EV HAPSİNDEN NASIL KURTULURUZ?
Cahit UYANIK
Cahit UYANIK
Tüm Türkiye, dün yine eve hapsoldu. "De facto" bir nüfus sayımı yapıldı. Bu sayım, uygulanacak ekonometrik modellerle 2001-2010 yılları arasındaki nüfus artış tahminlerine temel oluşturması açısından çok önemli. Bir dahaki nüfus sayımı, yasa gereği sonu sıfırla biten 2010 yılında yapılacak. Türkiye'nin yaptığı 14'üncü nüfus sayımı birçok açıdan ülkenin geleceğini yakından ilgilendiriyor.

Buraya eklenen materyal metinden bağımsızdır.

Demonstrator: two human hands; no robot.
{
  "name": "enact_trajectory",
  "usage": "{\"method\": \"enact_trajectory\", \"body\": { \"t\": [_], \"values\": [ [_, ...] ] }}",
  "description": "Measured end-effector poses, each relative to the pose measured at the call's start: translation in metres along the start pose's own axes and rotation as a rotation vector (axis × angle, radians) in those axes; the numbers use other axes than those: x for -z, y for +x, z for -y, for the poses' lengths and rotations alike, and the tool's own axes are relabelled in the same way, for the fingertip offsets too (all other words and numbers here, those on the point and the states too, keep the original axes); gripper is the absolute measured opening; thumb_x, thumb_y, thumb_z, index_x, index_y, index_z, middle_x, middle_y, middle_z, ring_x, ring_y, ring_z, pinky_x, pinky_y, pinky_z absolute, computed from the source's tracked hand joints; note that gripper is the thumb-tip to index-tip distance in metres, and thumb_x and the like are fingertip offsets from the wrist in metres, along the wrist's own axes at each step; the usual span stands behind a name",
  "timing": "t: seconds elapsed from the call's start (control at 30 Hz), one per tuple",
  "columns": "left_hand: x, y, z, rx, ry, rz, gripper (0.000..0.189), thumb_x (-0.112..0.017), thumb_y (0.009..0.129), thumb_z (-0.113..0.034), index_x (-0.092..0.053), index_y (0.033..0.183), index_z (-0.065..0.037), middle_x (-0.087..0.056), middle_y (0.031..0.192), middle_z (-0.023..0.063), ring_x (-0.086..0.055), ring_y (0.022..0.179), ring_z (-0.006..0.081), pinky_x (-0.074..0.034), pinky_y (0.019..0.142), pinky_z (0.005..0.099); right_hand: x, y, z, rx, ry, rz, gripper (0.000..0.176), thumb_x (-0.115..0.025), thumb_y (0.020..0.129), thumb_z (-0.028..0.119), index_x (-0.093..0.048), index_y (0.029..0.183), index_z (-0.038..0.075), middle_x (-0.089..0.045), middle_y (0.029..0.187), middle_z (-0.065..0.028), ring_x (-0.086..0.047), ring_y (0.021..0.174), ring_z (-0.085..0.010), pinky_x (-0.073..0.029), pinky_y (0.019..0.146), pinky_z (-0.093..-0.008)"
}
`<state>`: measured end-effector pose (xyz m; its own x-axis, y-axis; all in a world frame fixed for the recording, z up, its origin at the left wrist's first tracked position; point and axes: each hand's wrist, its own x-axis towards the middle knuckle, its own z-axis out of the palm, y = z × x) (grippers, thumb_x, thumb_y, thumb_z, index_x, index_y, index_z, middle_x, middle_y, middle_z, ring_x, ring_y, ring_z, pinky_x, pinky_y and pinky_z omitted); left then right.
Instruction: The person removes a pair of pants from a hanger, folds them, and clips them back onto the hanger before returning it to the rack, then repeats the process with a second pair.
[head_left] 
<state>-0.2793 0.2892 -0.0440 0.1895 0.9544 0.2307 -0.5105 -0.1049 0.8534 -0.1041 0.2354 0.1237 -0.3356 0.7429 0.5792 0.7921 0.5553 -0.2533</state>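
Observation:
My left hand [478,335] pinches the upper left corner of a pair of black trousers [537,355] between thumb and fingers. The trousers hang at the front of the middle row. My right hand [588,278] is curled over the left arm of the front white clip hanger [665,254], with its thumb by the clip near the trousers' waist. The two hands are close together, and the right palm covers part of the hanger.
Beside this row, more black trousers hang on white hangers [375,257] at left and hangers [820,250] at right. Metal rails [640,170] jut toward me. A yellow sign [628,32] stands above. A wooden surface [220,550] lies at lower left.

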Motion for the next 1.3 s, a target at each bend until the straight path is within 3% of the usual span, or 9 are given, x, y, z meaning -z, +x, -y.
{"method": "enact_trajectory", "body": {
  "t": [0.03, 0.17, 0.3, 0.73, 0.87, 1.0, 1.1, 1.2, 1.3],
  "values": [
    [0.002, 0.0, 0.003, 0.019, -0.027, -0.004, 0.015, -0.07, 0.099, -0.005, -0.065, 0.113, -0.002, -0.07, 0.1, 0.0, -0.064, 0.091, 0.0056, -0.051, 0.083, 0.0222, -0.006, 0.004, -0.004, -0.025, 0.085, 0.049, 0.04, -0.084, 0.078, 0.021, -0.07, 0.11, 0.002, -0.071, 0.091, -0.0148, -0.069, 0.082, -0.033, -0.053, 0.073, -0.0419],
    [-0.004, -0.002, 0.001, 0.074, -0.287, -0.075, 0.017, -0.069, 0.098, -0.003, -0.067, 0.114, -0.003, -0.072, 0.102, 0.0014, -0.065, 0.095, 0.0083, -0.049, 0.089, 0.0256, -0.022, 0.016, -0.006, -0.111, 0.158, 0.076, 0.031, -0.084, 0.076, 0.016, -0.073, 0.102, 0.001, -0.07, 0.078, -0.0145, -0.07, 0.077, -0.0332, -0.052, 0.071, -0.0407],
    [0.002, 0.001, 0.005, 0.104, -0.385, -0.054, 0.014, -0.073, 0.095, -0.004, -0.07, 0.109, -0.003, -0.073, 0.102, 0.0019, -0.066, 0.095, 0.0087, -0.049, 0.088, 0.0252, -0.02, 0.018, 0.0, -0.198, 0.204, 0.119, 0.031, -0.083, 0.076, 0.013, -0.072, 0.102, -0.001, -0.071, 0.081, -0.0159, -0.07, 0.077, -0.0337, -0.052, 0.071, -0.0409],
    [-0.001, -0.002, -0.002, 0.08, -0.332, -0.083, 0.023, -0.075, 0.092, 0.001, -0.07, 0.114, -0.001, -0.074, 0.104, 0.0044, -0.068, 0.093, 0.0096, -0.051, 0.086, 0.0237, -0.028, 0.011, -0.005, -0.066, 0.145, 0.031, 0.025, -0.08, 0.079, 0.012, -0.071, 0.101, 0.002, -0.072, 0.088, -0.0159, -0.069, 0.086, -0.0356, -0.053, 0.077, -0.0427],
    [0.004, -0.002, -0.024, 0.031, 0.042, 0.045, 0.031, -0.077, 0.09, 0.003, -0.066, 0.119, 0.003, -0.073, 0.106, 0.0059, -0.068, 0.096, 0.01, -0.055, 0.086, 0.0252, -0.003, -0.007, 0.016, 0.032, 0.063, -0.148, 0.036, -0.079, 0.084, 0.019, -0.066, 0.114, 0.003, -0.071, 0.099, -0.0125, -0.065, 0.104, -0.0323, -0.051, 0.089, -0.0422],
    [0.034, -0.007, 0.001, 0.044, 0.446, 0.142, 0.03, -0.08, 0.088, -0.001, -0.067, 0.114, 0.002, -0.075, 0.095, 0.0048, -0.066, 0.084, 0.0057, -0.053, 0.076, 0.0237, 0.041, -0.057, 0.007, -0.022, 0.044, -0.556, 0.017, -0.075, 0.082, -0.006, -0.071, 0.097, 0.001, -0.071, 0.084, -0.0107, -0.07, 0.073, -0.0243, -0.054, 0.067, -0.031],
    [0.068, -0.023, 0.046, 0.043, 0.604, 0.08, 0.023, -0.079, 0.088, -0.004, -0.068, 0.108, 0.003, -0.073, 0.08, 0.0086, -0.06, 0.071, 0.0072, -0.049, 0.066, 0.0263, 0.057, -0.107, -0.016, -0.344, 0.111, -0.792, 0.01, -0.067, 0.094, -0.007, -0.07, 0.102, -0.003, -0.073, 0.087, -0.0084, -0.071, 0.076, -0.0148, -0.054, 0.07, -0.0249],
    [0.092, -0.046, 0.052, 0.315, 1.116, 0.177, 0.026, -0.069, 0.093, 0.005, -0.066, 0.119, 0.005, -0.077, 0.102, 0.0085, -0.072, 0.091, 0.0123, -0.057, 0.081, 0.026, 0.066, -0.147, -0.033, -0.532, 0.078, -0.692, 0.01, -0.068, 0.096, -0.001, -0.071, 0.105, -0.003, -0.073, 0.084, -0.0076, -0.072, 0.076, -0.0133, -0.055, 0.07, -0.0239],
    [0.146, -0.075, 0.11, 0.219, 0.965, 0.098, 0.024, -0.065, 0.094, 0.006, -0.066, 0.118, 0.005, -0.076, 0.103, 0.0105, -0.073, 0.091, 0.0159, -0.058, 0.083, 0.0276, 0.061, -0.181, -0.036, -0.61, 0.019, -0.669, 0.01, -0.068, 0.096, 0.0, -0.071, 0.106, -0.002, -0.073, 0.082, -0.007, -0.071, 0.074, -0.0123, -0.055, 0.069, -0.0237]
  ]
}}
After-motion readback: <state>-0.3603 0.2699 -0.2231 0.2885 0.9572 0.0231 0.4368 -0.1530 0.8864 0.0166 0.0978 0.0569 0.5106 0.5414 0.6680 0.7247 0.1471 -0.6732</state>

Nüfus sayımına yöneltilen eleştirileri anlayışla karşılamak gerek. Ancak bu eleştirilerin çoğu duygusal. Batılı ülkelerde nüfus sayımları nüfus anketleri ve benzeri yöntemlerle yapılıyor. İnsanlar evlere kapatılmıyor. Ancak bu ülkelerde kayıt alışkanlığı çok gelişkin. Nüfus hareketleri kolayca izlenebiliyor. Ülke dışına göç ve yurt içi göç yok denecek kadar az. Oysa Türkiye'de kayıt alışkanlığı zayıf. Eğitim düzeyine bağlı olarak, nüfus kaydı yapıldığını bile bilmeyen vatandaşlar var. Askerlik ve vergi gibi vatandaşlık görevlerinden kaçınmak için kendini gizleme alışkanlığı hala kırılamamış. Uzmanların tahminlerine göre Türkiye'de yaklaşık 1 milyon kişinin nüfus kaydı yok. Bu, sırf ücra dağ köyleri için geçerli değil. Kentlerin kıyısındaki gecekondu mahallelerinde de nüfus kağıdı olmayan binlerce çocuk yaşıyor. Nüfus sayımı işte bu insanlara nüfus kağıdı verilmesi açısından da önem taşıyor.